Statt eigener Halbleiter will man Software weiter entwickeln

Am vergangenen Freitag hat eine Sprecherin von Cisco Systems bestätigt, dass das Unternehmen nicht weiterhin eigene Chipsätze für drahtlose Netzwerke entwickeln will. Abby Smith von Cisco sagte: „Unsere langfristige Strategie liegt nicht mehr bei der eigenen Produktion von WLAN-Chipsätzen. Wir investieren jedoch weiterhin in WLAN-Software und andere Lösungen.“ Laut Smith seien die Funk-Chipsets so weit am Markt gereift, dass sie Standardware seien. Man müsse sie daher nicht mehr selbst designen.

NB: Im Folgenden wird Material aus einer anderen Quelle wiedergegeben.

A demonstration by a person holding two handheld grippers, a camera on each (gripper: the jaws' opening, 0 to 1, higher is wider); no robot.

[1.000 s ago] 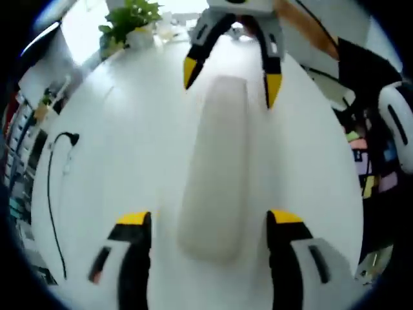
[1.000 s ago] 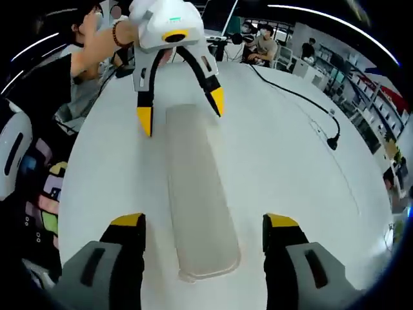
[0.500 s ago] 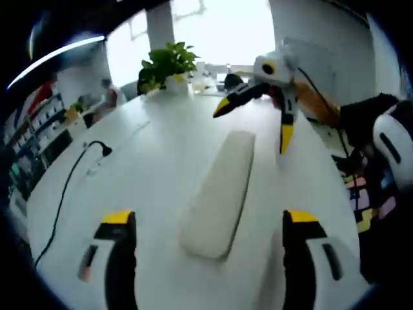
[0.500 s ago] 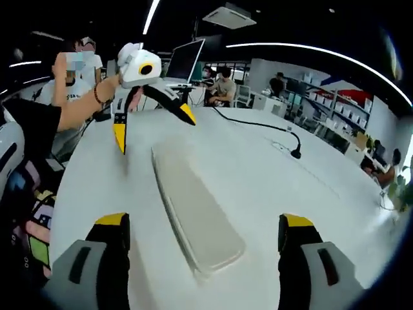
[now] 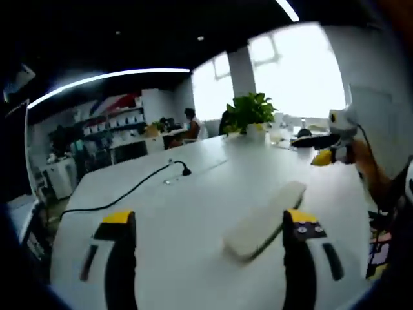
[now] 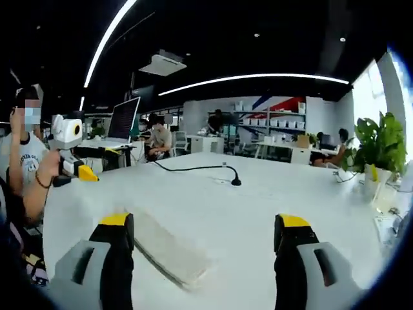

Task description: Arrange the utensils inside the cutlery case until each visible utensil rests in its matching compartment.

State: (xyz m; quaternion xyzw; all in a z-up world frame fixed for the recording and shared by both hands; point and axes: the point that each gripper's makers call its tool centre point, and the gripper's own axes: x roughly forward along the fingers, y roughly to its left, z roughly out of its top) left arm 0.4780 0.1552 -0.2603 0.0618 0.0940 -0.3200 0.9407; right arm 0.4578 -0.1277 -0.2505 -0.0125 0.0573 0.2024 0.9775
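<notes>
White table (image 5: 193,194) carries the closed, pale cutlery case (image 5: 264,219) lying flat; in the left gripper view a potted plant (image 5: 248,116) stands beyond the case and a black cable (image 5: 129,190) runs off to the case's left, while the right gripper view shows the case (image 6: 164,248) with a monitor (image 6: 122,119) and seated people behind it. Left gripper (image 5: 206,223) jaws apart, empty, its right jaw overlapping the case's near end; right gripper (image 6: 200,226) jaws apart, empty, with the case between them near the left jaw.

Right gripper (image 6: 200,242) hanging above white table (image 6: 258,213), jaws spread wide, nothing between. Closed cutlery case (image 6: 169,253) lying flat near its left jaw. Left gripper (image 6: 76,169) showing at far left, in a hand.
</notes>
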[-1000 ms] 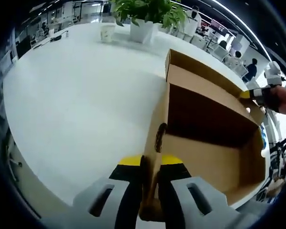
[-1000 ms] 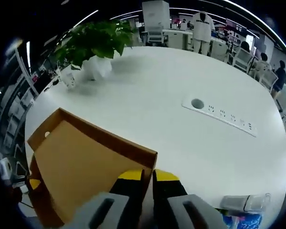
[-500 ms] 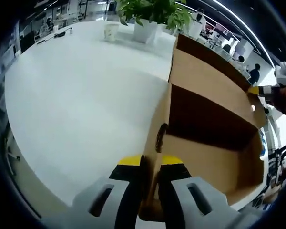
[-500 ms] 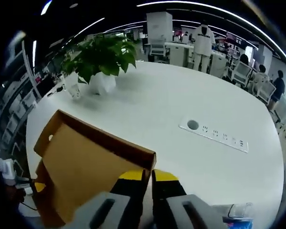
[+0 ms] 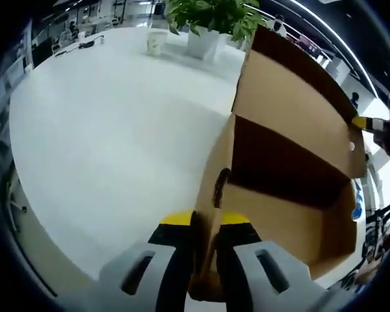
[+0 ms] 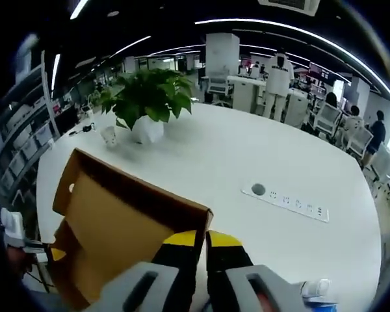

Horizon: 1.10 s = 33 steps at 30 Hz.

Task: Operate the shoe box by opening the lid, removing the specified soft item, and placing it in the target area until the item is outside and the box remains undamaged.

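On the white table [image 5: 104, 136] stands the shoe box [image 5: 279, 221], its lid [image 5: 292, 107] swung up on its hinge. The left gripper [image 5: 205, 229] is closed on the box's near side wall, its jaws pinching the cardboard edge just below an oval hand-hole. The right gripper [image 6: 195, 239] is clamped on the lid's front lip [image 6: 169, 195] at one corner. Thin cardboard like this looks light and fairly stiff, yet it would likely crease or tear at the hinge if forced back (edges are the sensible hold, as now). What can be seen of the box's inside looks bare; the soft item cannot be made out, so its handling stays a guess. Beyond the box sit a potted plant [image 6: 149, 97] and a paper cup [image 5: 156, 43]; a socket strip [image 6: 286, 200] lies well apart from the box. Nothing stands close against the box.
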### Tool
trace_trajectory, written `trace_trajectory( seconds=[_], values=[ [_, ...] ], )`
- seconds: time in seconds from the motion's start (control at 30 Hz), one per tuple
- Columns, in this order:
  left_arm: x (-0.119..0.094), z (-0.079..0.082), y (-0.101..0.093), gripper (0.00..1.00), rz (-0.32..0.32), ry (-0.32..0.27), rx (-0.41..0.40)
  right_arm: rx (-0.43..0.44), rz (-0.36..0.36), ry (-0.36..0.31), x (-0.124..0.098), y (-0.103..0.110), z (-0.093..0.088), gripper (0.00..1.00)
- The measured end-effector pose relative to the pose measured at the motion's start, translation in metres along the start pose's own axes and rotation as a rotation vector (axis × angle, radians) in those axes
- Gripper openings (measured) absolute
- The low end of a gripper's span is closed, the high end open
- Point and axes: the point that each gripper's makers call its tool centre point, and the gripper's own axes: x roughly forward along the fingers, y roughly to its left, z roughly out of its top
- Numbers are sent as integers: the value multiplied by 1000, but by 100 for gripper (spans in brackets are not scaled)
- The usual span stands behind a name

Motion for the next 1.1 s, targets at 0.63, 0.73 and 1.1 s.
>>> trace_trajectory(
  seconds=[0.63,0.73,1.1],
  values=[
    [0,-1,-1,10,3,-3,24,-46,-5,-87,-33,7,1,0],
    [0,-1,-1,10,0,-6,29,-54,-4,-101,-39,9,1,0],
    [-1,-1,-2,10,2,-7,11,-78,-5,-145,-55,14,1,0]
  ],
)
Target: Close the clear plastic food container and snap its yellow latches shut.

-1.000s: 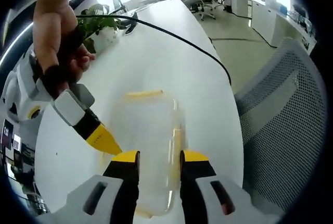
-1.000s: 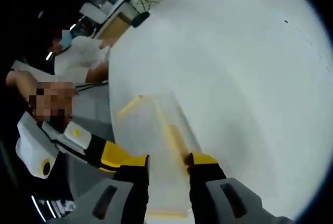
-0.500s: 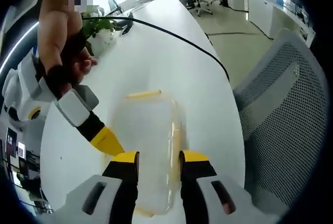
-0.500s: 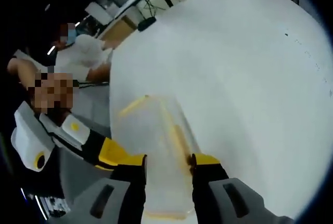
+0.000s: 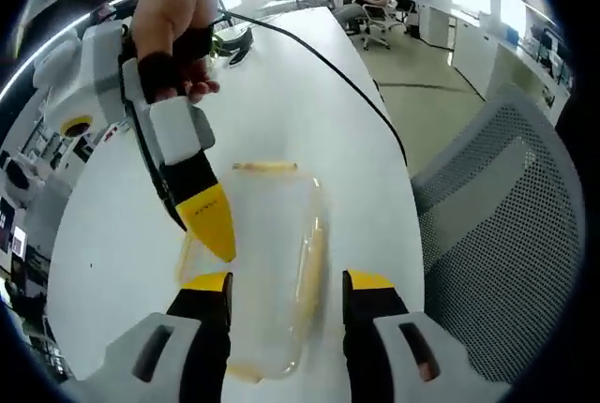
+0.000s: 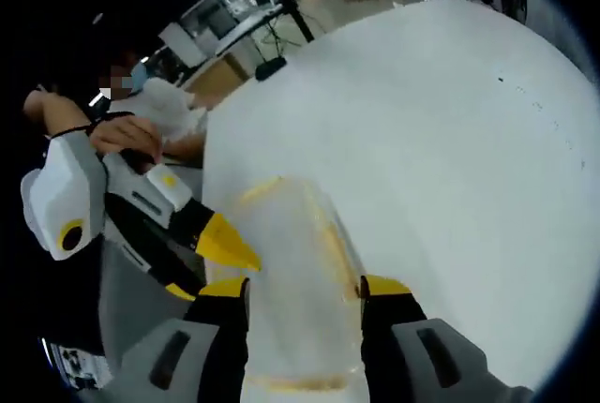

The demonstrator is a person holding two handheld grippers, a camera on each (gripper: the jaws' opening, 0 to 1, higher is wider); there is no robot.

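— What has changed since a moment ago?
— Both grippers' jaws stand wider apart now. The left gripper [image 5: 286, 283] is released, straddling the clear container [image 5: 267, 262] on the white table [image 5: 281, 94].
— And the other one?
— The right gripper [image 6: 305, 289] is released too, its jaws either side of the container, the yellow latches [image 6: 336, 244] along its edges.

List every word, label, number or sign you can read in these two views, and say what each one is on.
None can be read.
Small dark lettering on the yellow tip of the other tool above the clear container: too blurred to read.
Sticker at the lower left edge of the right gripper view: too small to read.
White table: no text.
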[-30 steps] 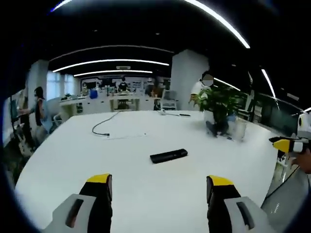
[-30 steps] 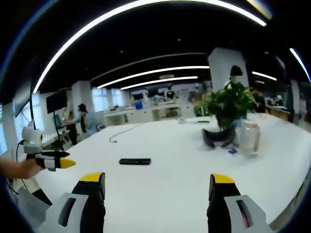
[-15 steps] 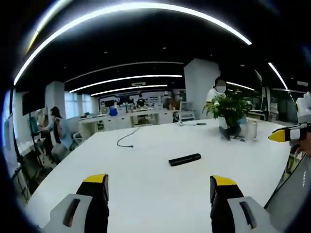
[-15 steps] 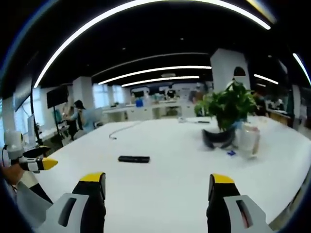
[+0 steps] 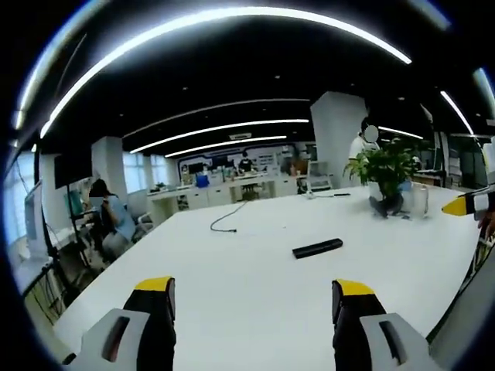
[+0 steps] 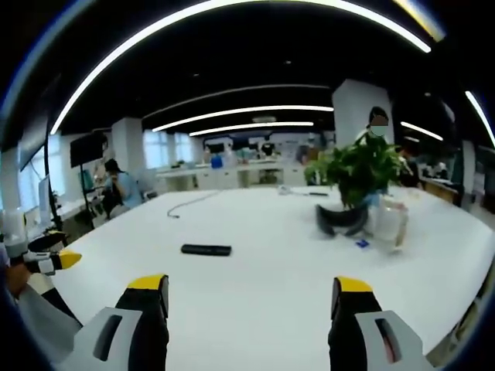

Damit wird wohl auch das Unternehmen Radiata obsolet, das bisher WLAN-Chipsätze entwickelt hatte. Cisco hatte die Firma im November 2000 für 295 Millionen Dollar in Aktien übernommen. Damals hatte Radiata 53 Mitarbeiter in Kalifornien und Australien. Einige der Entwickler sollen von Cisco übernommen werden, für andere steht wahrscheinlich die Kündigung an.

Unternehmensstrategisch gesehen war der Kauf von Radiata dennoch ein Erfolg für Cisco. Der Netzwerk-Gigant hat in der Vergangenheit meistens ein glückliches Händchen bei Übernahmen bewiesen. Diese waren stets auf Technologie-Erwerb, und nicht auf das Schlucken eines Konkurrenten ausgerichtet. Die 295 Millionen Dollar für Radiata waren da schon ein Schnäppchen: Auf dem Höhepunkt der Internet-Hysterie 1999 hatte Cisco sieben Milliarden Dollar für das Starup Cerent bezahlt, das seitdem die Basistechnologie für Ciscos Komponenten für optische Netzwerke herstellt. Insgesamt hat Cisco seit 1993 ganze 81 Firmen gekauft, die meisten davon waren Startups mit innovativen Technologien.